** What the task asks **
From first line to last, copy the material below exactly.

· · ·

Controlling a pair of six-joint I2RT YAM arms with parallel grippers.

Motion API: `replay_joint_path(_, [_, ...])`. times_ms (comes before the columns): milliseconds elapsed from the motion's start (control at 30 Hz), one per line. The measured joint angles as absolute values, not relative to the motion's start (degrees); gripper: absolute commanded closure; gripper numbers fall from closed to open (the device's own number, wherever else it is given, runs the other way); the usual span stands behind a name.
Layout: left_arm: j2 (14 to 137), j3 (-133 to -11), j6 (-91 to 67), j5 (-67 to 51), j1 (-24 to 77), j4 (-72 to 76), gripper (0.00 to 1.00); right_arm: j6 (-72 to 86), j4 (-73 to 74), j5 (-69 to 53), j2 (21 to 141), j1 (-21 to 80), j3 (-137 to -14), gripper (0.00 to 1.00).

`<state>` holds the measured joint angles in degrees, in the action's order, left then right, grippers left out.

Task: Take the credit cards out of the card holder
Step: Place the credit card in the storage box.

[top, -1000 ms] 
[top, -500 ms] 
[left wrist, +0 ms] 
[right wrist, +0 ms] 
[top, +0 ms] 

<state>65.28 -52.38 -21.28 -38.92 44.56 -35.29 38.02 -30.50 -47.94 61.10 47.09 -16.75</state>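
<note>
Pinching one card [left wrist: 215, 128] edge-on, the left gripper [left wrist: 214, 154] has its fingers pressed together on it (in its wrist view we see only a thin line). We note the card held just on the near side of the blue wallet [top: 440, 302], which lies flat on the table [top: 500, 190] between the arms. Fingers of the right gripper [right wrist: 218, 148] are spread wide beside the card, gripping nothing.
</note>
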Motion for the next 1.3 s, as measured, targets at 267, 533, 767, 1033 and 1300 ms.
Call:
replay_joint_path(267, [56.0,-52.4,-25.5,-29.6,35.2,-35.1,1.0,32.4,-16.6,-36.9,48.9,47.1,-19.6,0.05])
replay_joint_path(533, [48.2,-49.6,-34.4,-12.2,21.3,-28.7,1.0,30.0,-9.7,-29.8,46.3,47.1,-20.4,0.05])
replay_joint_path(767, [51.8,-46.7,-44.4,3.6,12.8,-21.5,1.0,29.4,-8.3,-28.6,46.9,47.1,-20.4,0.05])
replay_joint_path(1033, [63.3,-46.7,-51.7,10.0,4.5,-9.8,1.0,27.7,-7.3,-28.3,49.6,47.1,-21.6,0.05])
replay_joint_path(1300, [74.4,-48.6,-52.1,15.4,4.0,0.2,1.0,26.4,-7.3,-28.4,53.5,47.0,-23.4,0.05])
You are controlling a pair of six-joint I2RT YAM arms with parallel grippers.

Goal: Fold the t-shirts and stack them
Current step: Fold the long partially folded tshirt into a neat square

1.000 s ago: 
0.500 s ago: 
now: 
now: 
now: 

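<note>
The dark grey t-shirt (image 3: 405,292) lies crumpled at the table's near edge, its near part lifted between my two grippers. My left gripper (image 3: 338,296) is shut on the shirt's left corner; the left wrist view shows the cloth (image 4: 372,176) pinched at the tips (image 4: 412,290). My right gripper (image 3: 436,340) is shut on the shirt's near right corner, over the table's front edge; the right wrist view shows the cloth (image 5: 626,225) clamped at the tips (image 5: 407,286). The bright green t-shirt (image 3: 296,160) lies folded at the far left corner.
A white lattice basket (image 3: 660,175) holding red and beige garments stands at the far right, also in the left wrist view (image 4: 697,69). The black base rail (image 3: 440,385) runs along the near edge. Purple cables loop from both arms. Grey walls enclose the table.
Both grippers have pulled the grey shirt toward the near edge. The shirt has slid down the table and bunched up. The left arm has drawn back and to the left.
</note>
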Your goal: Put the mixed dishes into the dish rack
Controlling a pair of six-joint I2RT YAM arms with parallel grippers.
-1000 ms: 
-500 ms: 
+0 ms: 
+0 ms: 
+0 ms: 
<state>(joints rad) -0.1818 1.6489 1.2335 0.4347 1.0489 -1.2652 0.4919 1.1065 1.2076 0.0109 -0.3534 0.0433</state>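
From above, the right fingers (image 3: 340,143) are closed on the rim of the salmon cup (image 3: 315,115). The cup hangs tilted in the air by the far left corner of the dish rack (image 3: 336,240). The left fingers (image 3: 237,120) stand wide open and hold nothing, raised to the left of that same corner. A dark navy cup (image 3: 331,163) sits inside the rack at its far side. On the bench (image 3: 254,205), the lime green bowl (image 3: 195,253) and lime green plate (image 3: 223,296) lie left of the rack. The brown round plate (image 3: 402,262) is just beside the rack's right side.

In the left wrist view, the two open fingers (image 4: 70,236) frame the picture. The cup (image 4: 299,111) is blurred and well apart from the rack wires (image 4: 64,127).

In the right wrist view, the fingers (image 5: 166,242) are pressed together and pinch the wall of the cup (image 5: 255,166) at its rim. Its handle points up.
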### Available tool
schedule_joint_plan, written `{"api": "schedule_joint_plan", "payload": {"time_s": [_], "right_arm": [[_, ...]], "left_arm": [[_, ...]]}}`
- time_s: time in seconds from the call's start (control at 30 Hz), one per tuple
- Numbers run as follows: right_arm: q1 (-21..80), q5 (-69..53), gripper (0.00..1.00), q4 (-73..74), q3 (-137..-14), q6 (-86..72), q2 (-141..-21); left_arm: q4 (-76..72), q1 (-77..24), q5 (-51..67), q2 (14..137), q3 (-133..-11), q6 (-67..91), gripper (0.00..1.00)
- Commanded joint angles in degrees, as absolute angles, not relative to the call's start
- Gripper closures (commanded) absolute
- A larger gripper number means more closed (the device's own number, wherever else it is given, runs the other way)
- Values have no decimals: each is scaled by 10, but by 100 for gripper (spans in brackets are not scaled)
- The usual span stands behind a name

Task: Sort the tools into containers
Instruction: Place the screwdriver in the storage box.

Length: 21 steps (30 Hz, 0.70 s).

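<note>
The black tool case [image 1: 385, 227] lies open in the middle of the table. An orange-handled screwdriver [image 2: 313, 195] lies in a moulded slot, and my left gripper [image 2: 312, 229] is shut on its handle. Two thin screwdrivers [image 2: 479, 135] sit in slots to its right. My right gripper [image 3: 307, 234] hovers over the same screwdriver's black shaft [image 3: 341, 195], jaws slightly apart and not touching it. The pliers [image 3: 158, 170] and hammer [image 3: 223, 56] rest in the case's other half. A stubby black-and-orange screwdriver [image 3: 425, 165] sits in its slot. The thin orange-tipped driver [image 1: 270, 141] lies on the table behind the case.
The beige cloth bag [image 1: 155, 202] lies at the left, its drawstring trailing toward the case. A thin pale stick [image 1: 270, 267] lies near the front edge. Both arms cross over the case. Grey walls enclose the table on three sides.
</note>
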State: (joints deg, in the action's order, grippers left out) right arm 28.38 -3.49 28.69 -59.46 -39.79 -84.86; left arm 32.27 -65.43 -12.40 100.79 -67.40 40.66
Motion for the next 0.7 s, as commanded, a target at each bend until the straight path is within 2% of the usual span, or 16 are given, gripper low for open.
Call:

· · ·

** Written solution **
Controlling a pair of six-joint I2RT YAM arms with parallel grippers.

Motion API: `replay_joint_path(_, [_, ...])`. times_ms (comes before the columns): milliseconds elapsed from the motion's start (control at 30 Hz), one per line. The measured joint angles as absolute values, not relative to the motion's start (degrees); gripper: absolute commanded closure; gripper numbers fall from closed to open (the device's own number, wherever else it is given, runs the other way); the usual span stands behind a name.
Layout: left_arm: j2 (14 to 137), j3 (-133 to -11), j6 (-91 to 67), j5 (-67 to 51), j1 (-24 to 77), j4 (-72 to 76), gripper (0.00 to 1.00); right_arm: j6 (-72 to 86), j4 (-73 to 74), j5 (-69 to 53), j2 (21 to 141), j1 (-21 to 80), j3 (-137 to -14), gripper (0.00 to 1.00).

`<state>` holds the measured joint angles in degrees, in the action's order, left then right, grippers left out.

Task: Take the credit cards out of the card holder
Step: Place the credit card in the storage box.

[top, -1000 ms] 
[top, -500 ms] 
[left wrist, +0 ms] 
[right wrist, +0 ms] 
[top, +0 ms] 

<state>65.28 -52.38 -21.28 -38.92 44.56 -35.29 38.02 -30.50 -47.94 61.10 47.09 -16.75</state>
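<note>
Pinching one card [left wrist: 215, 128] edge-on, the left gripper [left wrist: 214, 154] has its fingers pressed together on it (in its wrist view we see only a thin line). We note the card held just on the near side of the blue wallet [top: 440, 302], which lies flat on the table [top: 500, 190] between the arms. Fingers of the right gripper [right wrist: 218, 148] are spread wide beside the card, gripping nothing.
</note>
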Motion for the next 1.3 s, as measured, targets at 267, 533, 767, 1033 and 1300 ms.
Call:
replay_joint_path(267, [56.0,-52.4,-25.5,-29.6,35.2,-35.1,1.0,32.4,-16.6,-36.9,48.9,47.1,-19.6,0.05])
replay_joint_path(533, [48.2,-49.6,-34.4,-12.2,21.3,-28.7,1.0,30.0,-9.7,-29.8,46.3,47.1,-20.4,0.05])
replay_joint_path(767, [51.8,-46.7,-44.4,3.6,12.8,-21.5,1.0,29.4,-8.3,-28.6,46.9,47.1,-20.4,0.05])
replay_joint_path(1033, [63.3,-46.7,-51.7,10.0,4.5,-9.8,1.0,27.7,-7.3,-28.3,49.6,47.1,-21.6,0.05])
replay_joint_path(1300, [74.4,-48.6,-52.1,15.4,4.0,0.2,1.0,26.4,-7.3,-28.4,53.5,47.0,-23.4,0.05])
You are controlling a pair of six-joint I2RT YAM arms with parallel grippers.

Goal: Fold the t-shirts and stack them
Current step: Fold the long partially folded tshirt into a neat square

1.000 s ago: 
0.500 s ago: 
now: 
now: 
now: 

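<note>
The dark grey t-shirt (image 3: 405,292) lies crumpled at the table's near edge, its near part lifted between my two grippers. My left gripper (image 3: 338,296) is shut on the shirt's left corner; the left wrist view shows the cloth (image 4: 372,176) pinched at the tips (image 4: 412,290). My right gripper (image 3: 436,340) is shut on the shirt's near right corner, over the table's front edge; the right wrist view shows the cloth (image 5: 626,225) clamped at the tips (image 5: 407,286). The bright green t-shirt (image 3: 296,160) lies folded at the far left corner.
A white lattice basket (image 3: 660,175) holding red and beige garments stands at the far right, also in the left wrist view (image 4: 697,69). The black base rail (image 3: 440,385) runs along the near edge. Purple cables loop from both arms. Grey walls enclose the table.
Both grippers have pulled the grey shirt toward the near edge. The shirt has slid down the table and bunched up. The left arm has drawn back and to the left.
</note>
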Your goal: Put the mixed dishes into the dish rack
Controlling a pair of six-joint I2RT YAM arms with parallel grippers.
-1000 ms: 
-500 ms: 
+0 ms: 
+0 ms: 
+0 ms: 
<state>(joints rad) -0.1818 1.6489 1.2335 0.4347 1.0489 -1.2652 0.4919 1.1065 1.2076 0.0109 -0.3534 0.0433</state>
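From above, the right fingers (image 3: 340,143) are closed on the rim of the salmon cup (image 3: 315,115). The cup hangs tilted in the air by the far left corner of the dish rack (image 3: 336,240). The left fingers (image 3: 237,120) stand wide open and hold nothing, raised to the left of that same corner. A dark navy cup (image 3: 331,163) sits inside the rack at its far side. On the bench (image 3: 254,205), the lime green bowl (image 3: 195,253) and lime green plate (image 3: 223,296) lie left of the rack. The brown round plate (image 3: 402,262) is just beside the rack's right side.

In the left wrist view, the two open fingers (image 4: 70,236) frame the picture. The cup (image 4: 299,111) is blurred and well apart from the rack wires (image 4: 64,127).

In the right wrist view, the fingers (image 5: 166,242) are pressed together and pinch the wall of the cup (image 5: 255,166) at its rim. Its handle points up.
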### Available tool
schedule_joint_plan, written `{"api": "schedule_joint_plan", "payload": {"time_s": [_], "right_arm": [[_, ...]], "left_arm": [[_, ...]]}}`
- time_s: time in seconds from the call's start (control at 30 Hz), one per tuple
- Numbers run as follows: right_arm: q1 (-21..80), q5 (-69..53), gripper (0.00..1.00), q4 (-73..74), q3 (-137..-14), q6 (-86..72), q2 (-141..-21); left_arm: q4 (-76..72), q1 (-77..24), q5 (-51..67), q2 (14..137), q3 (-133..-11), q6 (-67..91), gripper (0.00..1.00)
- Commanded joint angles in degrees, as absolute angles, not relative to the call's start
- Gripper closures (commanded) absolute
- A larger gripper number means more closed (the device's own number, wherever else it is given, runs the other way)
- Values have no decimals: each is scaled by 10, but by 100 for gripper (spans in brackets are not scaled)
- The usual span stands behind a name

Task: Sort the tools into containers
Instruction: Place the screwdriver in the storage box.

Length: 21 steps (30 Hz, 0.70 s).

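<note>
The black tool case [image 1: 385, 227] lies open in the middle of the table. An orange-handled screwdriver [image 2: 313, 195] lies in a moulded slot, and my left gripper [image 2: 312, 229] is shut on its handle. Two thin screwdrivers [image 2: 479, 135] sit in slots to its right. My right gripper [image 3: 307, 234] hovers over the same screwdriver's black shaft [image 3: 341, 195], jaws slightly apart and not touching it. The pliers [image 3: 158, 170] and hammer [image 3: 223, 56] rest in the case's other half. A stubby black-and-orange screwdriver [image 3: 425, 165] sits in its slot. The thin orange-tipped driver [image 1: 270, 141] lies on the table behind the case.
The beige cloth bag [image 1: 155, 202] lies at the left, its drawstring trailing toward the case. A thin pale stick [image 1: 270, 267] lies near the front edge. Both arms cross over the case. Grey walls enclose the table on three sides.
</note>
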State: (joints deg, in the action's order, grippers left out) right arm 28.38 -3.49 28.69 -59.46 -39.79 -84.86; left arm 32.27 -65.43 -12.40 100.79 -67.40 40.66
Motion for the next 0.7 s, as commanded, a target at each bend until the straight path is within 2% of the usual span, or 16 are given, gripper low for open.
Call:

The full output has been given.